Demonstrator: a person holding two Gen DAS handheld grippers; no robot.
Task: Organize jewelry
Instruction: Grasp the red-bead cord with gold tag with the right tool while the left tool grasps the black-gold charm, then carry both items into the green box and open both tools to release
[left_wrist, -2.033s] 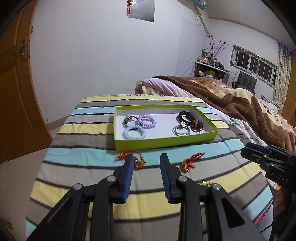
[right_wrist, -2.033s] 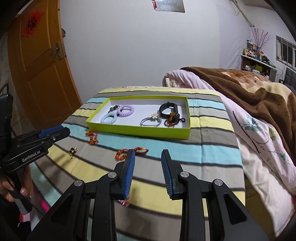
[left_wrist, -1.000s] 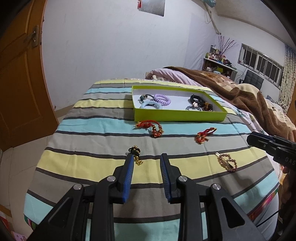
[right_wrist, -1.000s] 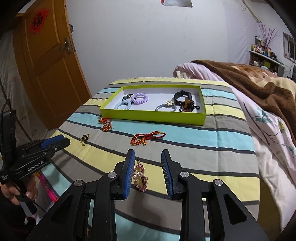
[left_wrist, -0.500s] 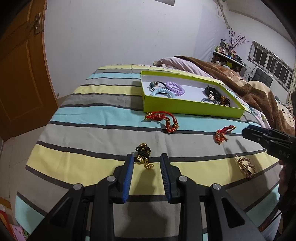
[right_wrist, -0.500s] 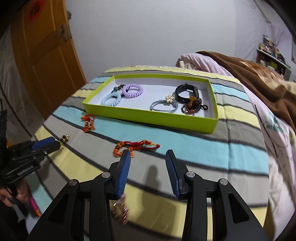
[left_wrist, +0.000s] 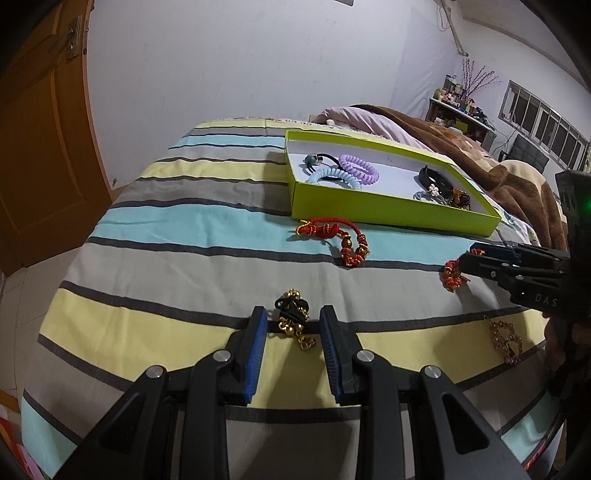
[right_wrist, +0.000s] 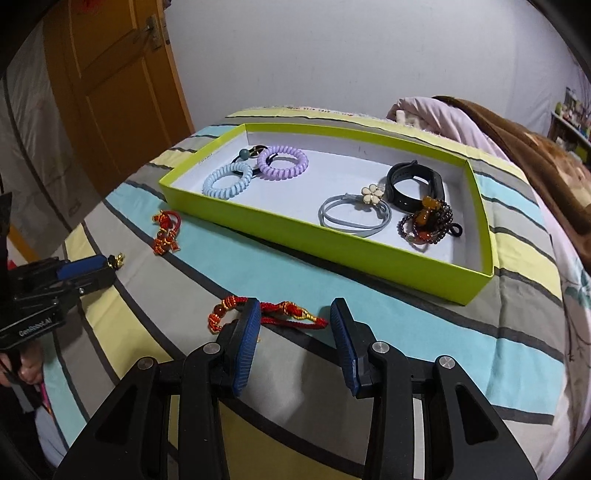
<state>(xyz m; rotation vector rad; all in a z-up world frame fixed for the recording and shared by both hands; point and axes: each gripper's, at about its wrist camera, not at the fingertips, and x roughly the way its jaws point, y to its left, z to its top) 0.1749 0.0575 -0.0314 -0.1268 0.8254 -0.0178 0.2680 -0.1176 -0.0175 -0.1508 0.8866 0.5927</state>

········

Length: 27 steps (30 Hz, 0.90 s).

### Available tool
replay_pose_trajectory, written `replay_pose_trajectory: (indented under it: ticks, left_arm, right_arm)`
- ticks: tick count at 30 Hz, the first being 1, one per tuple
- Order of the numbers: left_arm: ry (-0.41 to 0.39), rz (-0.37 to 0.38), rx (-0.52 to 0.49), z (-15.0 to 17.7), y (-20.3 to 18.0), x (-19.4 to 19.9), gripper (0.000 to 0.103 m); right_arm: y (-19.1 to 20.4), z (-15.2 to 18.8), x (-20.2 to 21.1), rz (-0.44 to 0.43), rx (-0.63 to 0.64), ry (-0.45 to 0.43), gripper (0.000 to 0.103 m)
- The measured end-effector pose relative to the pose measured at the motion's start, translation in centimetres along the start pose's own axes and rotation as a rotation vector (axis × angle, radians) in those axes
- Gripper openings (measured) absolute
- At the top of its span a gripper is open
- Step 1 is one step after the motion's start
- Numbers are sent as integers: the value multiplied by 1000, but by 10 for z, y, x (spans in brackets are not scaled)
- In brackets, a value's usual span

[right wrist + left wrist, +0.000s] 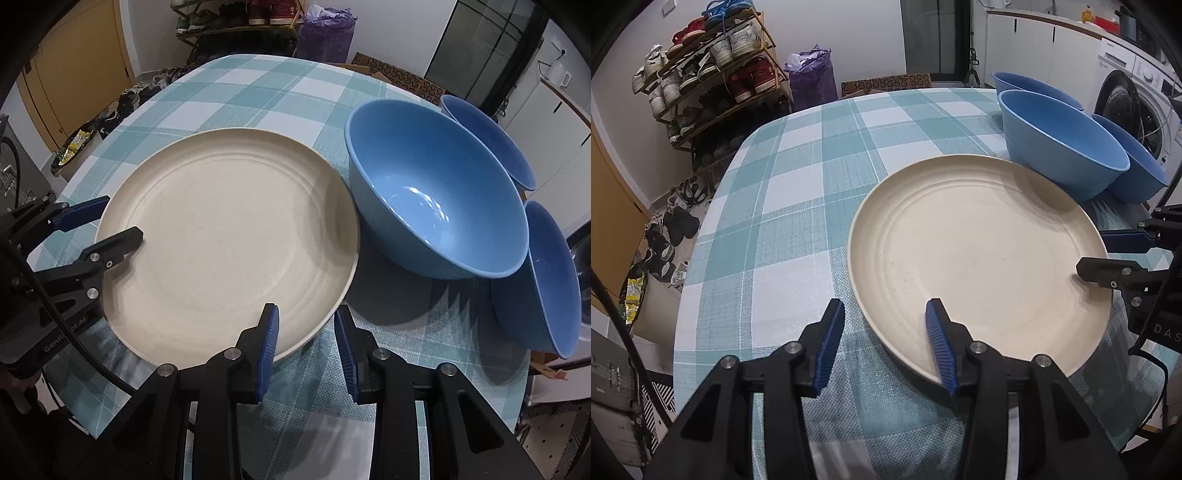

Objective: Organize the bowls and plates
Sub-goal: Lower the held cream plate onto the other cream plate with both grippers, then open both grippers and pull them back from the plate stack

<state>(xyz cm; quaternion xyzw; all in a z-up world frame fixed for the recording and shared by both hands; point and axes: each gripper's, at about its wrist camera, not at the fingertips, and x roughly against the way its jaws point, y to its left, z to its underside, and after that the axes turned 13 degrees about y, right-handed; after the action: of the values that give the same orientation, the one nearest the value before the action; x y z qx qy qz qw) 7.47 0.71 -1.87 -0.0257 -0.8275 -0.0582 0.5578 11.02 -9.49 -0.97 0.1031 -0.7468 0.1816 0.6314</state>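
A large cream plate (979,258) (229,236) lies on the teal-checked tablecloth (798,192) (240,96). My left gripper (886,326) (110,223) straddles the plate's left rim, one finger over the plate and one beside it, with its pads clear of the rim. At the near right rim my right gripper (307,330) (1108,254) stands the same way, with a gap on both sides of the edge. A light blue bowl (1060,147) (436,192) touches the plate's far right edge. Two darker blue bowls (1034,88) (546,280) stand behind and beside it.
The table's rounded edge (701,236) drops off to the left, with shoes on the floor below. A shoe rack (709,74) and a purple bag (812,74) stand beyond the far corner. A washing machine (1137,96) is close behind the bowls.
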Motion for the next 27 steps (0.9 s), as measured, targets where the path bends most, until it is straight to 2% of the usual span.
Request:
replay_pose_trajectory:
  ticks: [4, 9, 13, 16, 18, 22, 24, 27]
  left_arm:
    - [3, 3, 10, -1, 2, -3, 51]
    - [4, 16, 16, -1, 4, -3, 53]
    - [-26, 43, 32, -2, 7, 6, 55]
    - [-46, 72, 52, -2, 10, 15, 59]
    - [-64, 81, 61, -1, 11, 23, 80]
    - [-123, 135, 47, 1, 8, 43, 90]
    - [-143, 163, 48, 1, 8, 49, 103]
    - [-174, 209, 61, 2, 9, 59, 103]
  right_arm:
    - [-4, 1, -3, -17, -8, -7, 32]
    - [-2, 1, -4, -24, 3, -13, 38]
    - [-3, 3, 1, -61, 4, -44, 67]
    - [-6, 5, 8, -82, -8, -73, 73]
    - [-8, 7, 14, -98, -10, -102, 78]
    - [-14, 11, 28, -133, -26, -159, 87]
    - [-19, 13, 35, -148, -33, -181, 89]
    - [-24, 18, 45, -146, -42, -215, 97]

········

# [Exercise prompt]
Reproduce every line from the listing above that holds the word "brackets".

# [Answer box]
- Numbers are sent as integers: the value multiplied by 1000, but by 10 for z, y, x (spans in brackets are not scaled)
- In brackets, a value's usual span

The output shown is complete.